Pandangan Imam Khomeini tentang Persatuan Umat Islam
Imam Khomeini, seorang ulama revolusioner yang berhasil memimpin Revolusi Islam di Iran pada tahun 1979, adalah salah satu tokoh yang sangat menekankan pentingnya persatuan umat Islam. Bagi Imam Khomeini, persatuan bukan hanya sekadar retorika, tetapi merupakan strategi fundamental dalam menghadapi kolonialisme, imperialisme, dan kekuatan-kekuatan yang berusaha memecah belah umat Islam.
- Persatuan sebagai Fondasi Melawan Musuh-Musuh Islam
Dalam banyak pidatonya, Imam Khomeini sering menyerukan agar umat Islam, baik Sunni maupun Syiah, bersatu melawan musuh-musuh Islam. Menurut beliau, perpecahan antara Sunni dan Syiah hanya akan memperlemah kekuatan umat dan memberi kesempatan bagi musuh-musuh Islam untuk mendominasi dunia Islam. Imam Khomeini berkata:
“Kita harus menghindari segala bentuk perpecahan. Baik Sunni maupun Syiah adalah saudara, dan kita harus bersatu melawan kekuatan-kekuatan yang ingin menghancurkan Islam.”
(Pidato Imam Khomeini, 1981)
Beliau meyakini bahwa kolonialisme dan imperialisme Barat sengaja menciptakan dan memperbesar perpecahan antara kelompok-kelompok Islam untuk menguasai wilayah-wilayah Muslim dan merampas kekayaannya.
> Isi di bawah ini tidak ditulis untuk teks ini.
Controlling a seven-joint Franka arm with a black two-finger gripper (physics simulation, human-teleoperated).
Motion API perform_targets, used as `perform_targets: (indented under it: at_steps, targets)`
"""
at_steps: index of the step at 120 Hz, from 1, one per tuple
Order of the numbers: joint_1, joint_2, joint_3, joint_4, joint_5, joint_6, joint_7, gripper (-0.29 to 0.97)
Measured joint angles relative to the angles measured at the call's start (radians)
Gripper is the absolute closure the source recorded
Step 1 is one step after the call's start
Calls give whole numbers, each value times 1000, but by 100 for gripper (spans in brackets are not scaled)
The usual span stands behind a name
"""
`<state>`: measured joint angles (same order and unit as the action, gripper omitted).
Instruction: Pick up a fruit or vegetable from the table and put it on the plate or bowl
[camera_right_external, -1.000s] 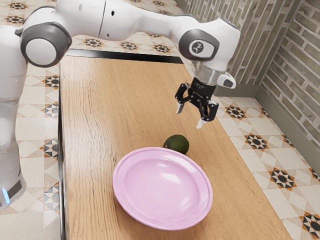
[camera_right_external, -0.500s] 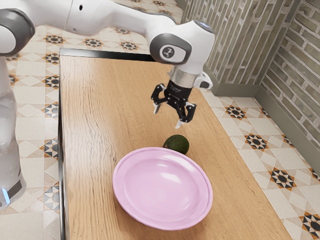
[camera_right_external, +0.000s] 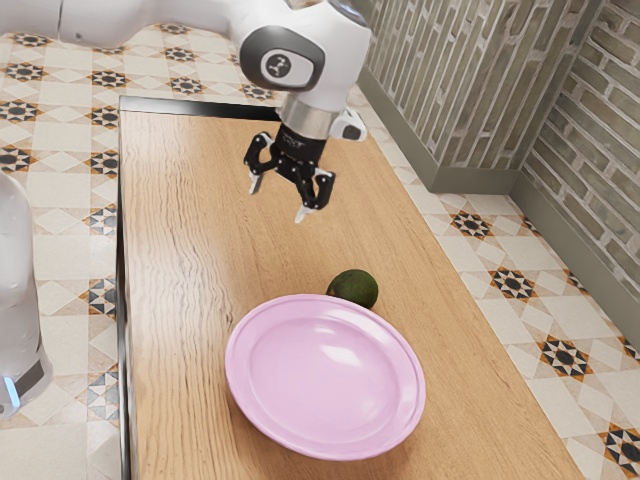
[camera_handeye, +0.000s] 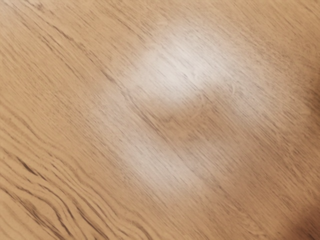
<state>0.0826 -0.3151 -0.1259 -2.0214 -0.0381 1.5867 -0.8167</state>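
retreating end effector (camera_right_external: 277, 200) has left avocado (camera_right_external: 352, 288) behind.

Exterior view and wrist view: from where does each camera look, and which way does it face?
Exterior view: beside the arm and above it, looking down across the table at the plate and the avocado; the arm and its open gripper show, hanging over the wood.
Wrist view: on the arm's hand, facing down at the table, close to its grain.
Shared: both see the wooden top of the table.
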Motion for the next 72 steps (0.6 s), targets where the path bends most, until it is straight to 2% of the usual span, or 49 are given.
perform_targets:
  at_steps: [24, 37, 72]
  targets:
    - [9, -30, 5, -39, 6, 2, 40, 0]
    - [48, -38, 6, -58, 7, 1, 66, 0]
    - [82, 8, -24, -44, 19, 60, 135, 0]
- Perbedaan Madzhab Bukan Alasan untuk Bercerai Berai
Imam Khomeini juga menegaskan bahwa perbedaan pandangan dalam madzhab-madzhab Islam adalah sesuatu yang alami dan tidak boleh menjadi sumber perpecahan. Beliau berpendapat bahwa meskipun terdapat perbedaan dalam hal-hal furu’ (cabang agama), hal ini tidak boleh dijadikan alasan untuk memutus hubungan atau menciptakan permusuhan antar sesama muslim.
“Perbedaan dalam madzhab bukan alasan untuk berpecah. Baik Sunni maupun Syiah mengimani Allah, Nabi Muhammad SAW, dan Al-Qur’an sebagai pedoman hidup. Ini adalah dasar yang lebih kuat daripada segala perbedaan.”
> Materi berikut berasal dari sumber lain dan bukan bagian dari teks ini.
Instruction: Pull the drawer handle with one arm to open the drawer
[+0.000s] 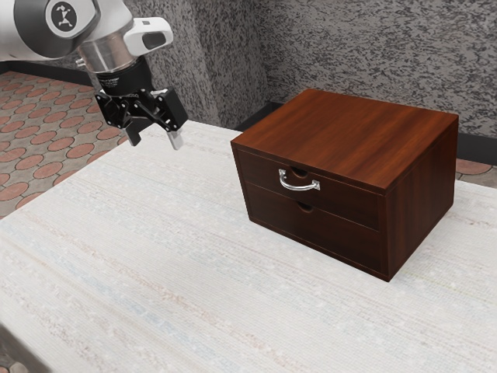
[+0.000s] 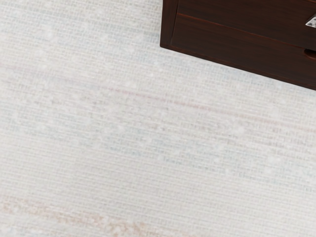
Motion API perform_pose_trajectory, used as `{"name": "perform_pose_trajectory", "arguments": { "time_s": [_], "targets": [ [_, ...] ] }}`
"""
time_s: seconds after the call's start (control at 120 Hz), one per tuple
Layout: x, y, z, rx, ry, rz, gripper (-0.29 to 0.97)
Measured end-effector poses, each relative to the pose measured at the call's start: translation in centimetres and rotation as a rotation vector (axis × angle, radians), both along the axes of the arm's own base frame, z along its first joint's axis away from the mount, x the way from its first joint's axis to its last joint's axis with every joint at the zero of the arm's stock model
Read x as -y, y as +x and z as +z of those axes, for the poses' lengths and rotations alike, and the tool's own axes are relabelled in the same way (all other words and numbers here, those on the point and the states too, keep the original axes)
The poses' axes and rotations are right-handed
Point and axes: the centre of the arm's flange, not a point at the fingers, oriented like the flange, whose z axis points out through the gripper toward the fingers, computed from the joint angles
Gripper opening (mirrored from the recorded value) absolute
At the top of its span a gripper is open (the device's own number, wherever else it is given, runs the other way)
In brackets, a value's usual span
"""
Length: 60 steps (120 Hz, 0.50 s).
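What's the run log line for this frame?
stage: pre-contact | gripper: open, empty, apart from cabinet on exterior view's left | handle: untouched | top drawer: shut

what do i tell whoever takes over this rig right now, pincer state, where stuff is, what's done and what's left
Pincer: open, empty, hanging above the table, off toward the exterior view's left of the cabinet and apart from it.
Cabinet: stands on the table with two drawers. The silver handle is on the upper drawer.
Done: nothing yet. The upper drawer looks shut, its front flush with the cabinet.
Left: bring the pincer to the handle, close on it, and pull the drawer out.
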Motion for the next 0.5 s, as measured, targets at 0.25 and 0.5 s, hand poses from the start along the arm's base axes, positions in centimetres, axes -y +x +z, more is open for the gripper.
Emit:
{"name": "perform_pose_trajectory", "arguments": {
  "time_s": [0.25, 0.5],
  "targets": [
    [-1.3, -4.5, 9.4, 0.186, 0.001, 0.040, 0.68],
    [-1.3, -5.4, 10.9, 0.210, -0.022, 0.043, 0.68]
  ]
}}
(Khotbah Imam Khomeini, 1982)
Menurut beliau, umat Islam harus lebih fokus pada persamaan pokok ajaran Islam daripada meributkan perbedaan yang bersifat sekunder.
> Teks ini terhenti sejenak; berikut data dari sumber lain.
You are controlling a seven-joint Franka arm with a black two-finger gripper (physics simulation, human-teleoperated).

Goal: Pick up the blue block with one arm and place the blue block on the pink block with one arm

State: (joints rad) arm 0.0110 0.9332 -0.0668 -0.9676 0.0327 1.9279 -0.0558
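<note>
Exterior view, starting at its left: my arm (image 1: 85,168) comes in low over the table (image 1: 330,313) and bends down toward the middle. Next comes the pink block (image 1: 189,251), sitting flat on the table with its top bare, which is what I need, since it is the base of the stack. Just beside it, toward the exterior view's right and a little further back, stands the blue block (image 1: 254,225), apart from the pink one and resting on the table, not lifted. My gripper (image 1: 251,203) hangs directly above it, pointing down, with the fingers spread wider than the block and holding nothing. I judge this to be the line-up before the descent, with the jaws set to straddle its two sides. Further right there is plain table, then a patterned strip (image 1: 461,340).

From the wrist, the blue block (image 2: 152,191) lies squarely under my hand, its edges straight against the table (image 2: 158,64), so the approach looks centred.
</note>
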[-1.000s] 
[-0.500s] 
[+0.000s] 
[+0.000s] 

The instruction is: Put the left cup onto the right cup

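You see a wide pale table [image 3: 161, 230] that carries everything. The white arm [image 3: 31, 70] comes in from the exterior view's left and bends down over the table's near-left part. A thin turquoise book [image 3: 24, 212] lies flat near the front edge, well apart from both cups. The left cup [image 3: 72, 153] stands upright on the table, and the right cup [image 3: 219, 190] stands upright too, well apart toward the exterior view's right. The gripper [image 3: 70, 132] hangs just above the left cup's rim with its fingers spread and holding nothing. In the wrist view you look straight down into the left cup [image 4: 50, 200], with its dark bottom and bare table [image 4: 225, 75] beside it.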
- Persatuan sebagai Kekuatan untuk Membebaskan Palestina dan Dunia Islam
Imam Khomeini selalu menyebut bahwa isu Palestina adalah contoh nyata di mana persatuan umat Islam sangat diperlukan. Bagi Imam Khomeini, Palestina bukan hanya masalah bangsa Palestina saja, tetapi merupakan masalah seluruh umat Islam. Selama umat Islam terpecah, mereka tidak akan mampu melawan penindasan yang dilakukan oleh Zionisme terhadap rakyat Palestina.
“Jika umat Islam bersatu, mereka akan menjadi kekuatan yang tidak terkalahkan. Hanya dengan persatuanlah kita dapat membebaskan Palestina dan seluruh dunia Islam dari penjajahan.”
(Pidato Imam Khomeini, Hari Al-Quds Internasional, 1980)
Hari Al-Quds Internasional, yang diperingati setiap Jumat terakhir di bulan Ramadan, adalah salah satu upaya Imam Khomeini untuk membangun kesadaran umat Islam akan pentingnya persatuan dan solidaritas dalam menghadapi isu-isu umat yang lebih besar.
Persatuan umat Islam merupakan salah satu pesan utama dalam Al-Qur’an dan ditekankan oleh Rasulullah SAW. Al-Qur’an menyeru umat Islam untuk bersatu di bawah tali Allah dan menjauhi segala bentuk perpecahan yang dapat melemahkan mereka. Ayat-ayat Al-Qur’an menunjukkan bahwa persatuan adalah kunci kekuatan dan keberhasilan umat Islam, sementara perpecahan akan membawa kelemahan dan kekalahan.
Imam Khomeini, dengan pandangan revolusionernya, menegaskan kembali pentingnya persatuan umat Islam. Dalam pandangannya, perbedaan madzhab bukanlah penghalang untuk bersatu, melainkan bagian dari keragaman Islam yang harus dihormati. Persatuan, menurut beliau, adalah satu-satunya cara untuk melawan musuh-musuh Islam dan membebaskan dunia Islam dari penjajahan. Dengan bersatu, umat Islam dapat menjadi kekuatan yang tangguh, mampu menghadapi tantangan global dan mengembalikan kejayaan Islam di dunia.
Oleh karena itu, pesan dari Al-Qur’an dan Imam Khomeini sangat relevan untuk diresapi dan diimplementasikan oleh seluruh umat Islam, agar tercipta kesatuan yang kokoh dalam menghadapi tantangan zaman modern ini.